THE PROBLEM — As the answer, set down the lines below from the one containing "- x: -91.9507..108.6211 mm" through the one containing "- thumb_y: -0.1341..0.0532", exactly and inclusively, and no others.

<<<<

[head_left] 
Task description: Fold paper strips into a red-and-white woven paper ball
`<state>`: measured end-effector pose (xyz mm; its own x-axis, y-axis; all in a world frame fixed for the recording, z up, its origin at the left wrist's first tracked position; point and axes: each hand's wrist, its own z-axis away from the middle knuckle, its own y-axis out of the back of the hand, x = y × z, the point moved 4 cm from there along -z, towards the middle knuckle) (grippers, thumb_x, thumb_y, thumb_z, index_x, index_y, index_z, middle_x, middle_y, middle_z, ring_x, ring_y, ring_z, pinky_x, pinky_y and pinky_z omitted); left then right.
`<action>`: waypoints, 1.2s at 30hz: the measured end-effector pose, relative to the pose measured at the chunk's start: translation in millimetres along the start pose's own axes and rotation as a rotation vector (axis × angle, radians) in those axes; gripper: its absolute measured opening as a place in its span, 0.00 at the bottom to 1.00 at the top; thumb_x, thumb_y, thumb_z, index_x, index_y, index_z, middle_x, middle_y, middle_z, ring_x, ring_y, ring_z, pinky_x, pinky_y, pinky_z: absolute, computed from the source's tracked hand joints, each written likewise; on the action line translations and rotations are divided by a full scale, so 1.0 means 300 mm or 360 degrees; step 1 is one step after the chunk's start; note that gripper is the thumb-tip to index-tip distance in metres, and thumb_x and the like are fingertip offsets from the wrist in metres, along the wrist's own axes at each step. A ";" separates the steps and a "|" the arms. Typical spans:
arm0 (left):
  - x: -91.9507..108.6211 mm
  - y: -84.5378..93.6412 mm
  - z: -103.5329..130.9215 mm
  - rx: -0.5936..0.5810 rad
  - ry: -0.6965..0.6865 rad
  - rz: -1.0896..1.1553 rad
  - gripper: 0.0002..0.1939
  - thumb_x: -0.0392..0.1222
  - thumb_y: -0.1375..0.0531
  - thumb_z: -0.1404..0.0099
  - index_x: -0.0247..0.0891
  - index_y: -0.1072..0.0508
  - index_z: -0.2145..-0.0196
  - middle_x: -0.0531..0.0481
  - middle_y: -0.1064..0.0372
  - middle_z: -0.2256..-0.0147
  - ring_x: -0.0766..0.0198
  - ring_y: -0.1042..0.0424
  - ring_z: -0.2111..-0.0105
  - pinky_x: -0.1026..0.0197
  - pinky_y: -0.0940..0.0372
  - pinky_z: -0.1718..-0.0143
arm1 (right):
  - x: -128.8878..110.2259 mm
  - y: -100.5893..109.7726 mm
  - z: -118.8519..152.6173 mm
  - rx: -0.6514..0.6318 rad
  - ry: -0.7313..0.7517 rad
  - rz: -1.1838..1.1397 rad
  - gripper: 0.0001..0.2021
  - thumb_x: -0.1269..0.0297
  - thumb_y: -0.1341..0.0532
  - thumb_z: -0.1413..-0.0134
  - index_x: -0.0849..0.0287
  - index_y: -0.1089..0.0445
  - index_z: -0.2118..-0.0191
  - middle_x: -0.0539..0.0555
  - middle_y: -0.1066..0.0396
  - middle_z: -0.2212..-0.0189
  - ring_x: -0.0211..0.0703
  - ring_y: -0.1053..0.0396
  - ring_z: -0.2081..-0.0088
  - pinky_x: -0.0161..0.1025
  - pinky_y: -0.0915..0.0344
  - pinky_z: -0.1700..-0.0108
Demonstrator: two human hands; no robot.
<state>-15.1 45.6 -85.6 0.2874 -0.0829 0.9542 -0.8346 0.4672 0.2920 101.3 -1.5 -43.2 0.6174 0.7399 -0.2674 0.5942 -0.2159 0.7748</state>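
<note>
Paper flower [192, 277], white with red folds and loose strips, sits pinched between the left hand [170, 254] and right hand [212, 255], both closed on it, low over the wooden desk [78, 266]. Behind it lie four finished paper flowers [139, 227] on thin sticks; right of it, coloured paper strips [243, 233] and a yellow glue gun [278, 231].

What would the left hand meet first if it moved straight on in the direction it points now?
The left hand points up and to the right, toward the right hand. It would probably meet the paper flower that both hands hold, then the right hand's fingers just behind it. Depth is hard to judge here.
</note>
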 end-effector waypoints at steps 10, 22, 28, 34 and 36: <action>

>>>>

WRITTEN SOLUTION —
  - x: -91.9507..108.6211 mm
  - y: -84.5378..93.6412 mm
  - z: -103.5329..130.9215 mm
  - rx: -0.5936..0.5810 rad
  - ry: -0.6965..0.6865 rad
  - rz: -1.0896..1.1553 rad
  - gripper: 0.0002..0.1939
  - thumb_x: -0.0392..0.1222
  - thumb_y: -0.1375..0.0531
  - thumb_z: -0.1404..0.0099
  - index_x: -0.0247..0.0891
  - index_y: -0.1072..0.0508
  - index_z: -0.2145..-0.0196
  - middle_x: -0.0531..0.0481
  - middle_y: -0.1064..0.0372
  - middle_z: -0.2256..-0.0147
  - ring_x: -0.0766..0.0198
  - ring_y: -0.1042..0.0424
  - ring_z: -0.2111..-0.0105
  - pinky_x: -0.1026..0.0197
  - pinky_y: -0.0940..0.0372
  - pinky_z: -0.1718..-0.0143
arm1 (right):
  - x: -128.8878..110.2259 mm
  - y: -100.5893..109.7726 mm
  - z: -118.8519..152.6173 mm
  - rx: -0.6514..0.6318 rad
  - ry: -0.7313..0.7517 rad
  - rz: -1.1838..1.1397 rad
  - gripper: 0.0001..0.2021
  - thumb_x: -0.1269..0.0297
  - thumb_y: -0.1341..0.0532

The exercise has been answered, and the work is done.